§ Task prompt
Some lines in the listing hold the word "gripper". Return each of them.
··· Data shown ···
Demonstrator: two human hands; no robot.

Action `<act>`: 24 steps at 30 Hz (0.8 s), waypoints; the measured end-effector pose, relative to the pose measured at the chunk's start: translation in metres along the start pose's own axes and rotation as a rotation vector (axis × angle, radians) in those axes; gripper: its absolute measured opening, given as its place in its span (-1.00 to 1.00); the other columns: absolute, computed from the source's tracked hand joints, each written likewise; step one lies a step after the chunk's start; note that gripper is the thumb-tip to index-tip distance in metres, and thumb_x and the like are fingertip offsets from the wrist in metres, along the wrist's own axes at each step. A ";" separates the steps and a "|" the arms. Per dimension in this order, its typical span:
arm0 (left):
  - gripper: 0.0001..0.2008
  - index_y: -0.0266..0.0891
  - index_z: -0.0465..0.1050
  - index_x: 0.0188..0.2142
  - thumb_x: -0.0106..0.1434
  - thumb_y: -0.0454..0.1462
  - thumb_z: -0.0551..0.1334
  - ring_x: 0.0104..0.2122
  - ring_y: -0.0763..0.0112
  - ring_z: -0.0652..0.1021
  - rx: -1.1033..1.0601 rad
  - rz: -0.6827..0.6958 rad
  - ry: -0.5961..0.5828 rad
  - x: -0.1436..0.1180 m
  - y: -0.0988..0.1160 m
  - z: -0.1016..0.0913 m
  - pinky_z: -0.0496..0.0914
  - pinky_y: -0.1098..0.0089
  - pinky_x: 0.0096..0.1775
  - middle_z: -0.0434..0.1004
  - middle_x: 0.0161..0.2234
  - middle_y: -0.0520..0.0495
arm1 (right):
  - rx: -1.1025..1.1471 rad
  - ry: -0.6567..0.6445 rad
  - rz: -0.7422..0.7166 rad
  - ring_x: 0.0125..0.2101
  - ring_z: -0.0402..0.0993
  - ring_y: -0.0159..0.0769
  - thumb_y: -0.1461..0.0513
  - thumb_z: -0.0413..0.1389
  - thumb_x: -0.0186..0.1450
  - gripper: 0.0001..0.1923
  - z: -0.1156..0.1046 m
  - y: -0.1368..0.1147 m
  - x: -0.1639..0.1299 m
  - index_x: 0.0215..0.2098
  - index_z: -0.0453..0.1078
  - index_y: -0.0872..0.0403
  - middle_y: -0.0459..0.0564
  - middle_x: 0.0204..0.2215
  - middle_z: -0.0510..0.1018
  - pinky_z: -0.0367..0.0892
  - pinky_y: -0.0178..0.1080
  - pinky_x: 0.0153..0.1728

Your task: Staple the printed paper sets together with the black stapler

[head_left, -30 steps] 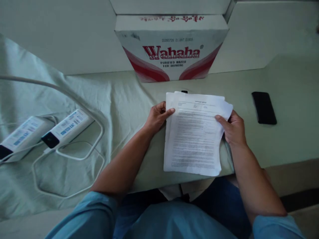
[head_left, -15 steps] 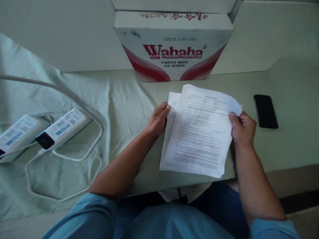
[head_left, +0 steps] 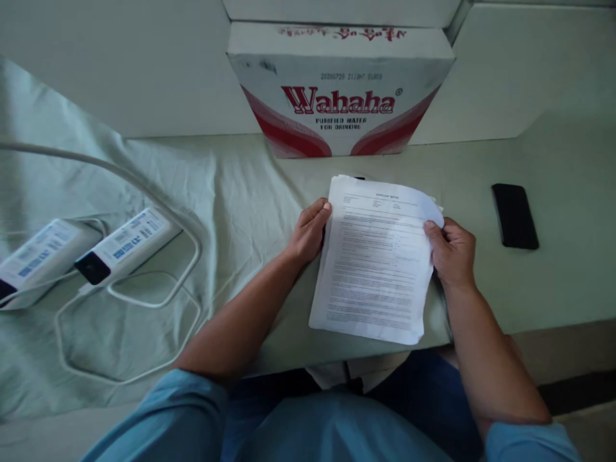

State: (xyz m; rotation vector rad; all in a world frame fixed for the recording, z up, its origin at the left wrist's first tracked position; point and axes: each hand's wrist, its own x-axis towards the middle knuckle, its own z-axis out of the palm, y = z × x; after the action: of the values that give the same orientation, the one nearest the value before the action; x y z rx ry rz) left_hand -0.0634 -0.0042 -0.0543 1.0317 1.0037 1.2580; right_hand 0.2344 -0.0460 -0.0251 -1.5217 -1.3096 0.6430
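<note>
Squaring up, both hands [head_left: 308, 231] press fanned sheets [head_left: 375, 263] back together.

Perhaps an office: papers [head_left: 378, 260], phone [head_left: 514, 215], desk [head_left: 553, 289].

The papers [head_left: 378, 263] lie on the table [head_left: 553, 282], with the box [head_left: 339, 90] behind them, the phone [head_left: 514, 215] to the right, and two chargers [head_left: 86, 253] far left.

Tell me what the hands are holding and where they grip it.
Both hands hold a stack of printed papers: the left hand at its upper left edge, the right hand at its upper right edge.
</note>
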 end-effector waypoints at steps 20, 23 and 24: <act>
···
§ Reply
Action `<act>`: 24 steps at 30 Hz (0.8 s), waypoints; the measured end-effector pose, relative to the pose measured at the chunk's start: translation in metres along the start pose's own axes and rotation as a rotation vector (axis × angle, radians) in those axes; gripper: its absolute measured opening, given as its place in its span (-1.00 to 1.00); the other columns: absolute, computed from the source's tracked hand joints, each written likewise; step one lies a step after the chunk's start; note that gripper is the thumb-tip to index-tip distance in metres, and thumb_x and the like are fingertip offsets from the wrist in metres, along the wrist's own axes at each step. A ";" separates the steps and a "|" the arms. Per dimension in this order, its typical span:
  - gripper: 0.0001..0.2008
  - gripper: 0.0001..0.1923

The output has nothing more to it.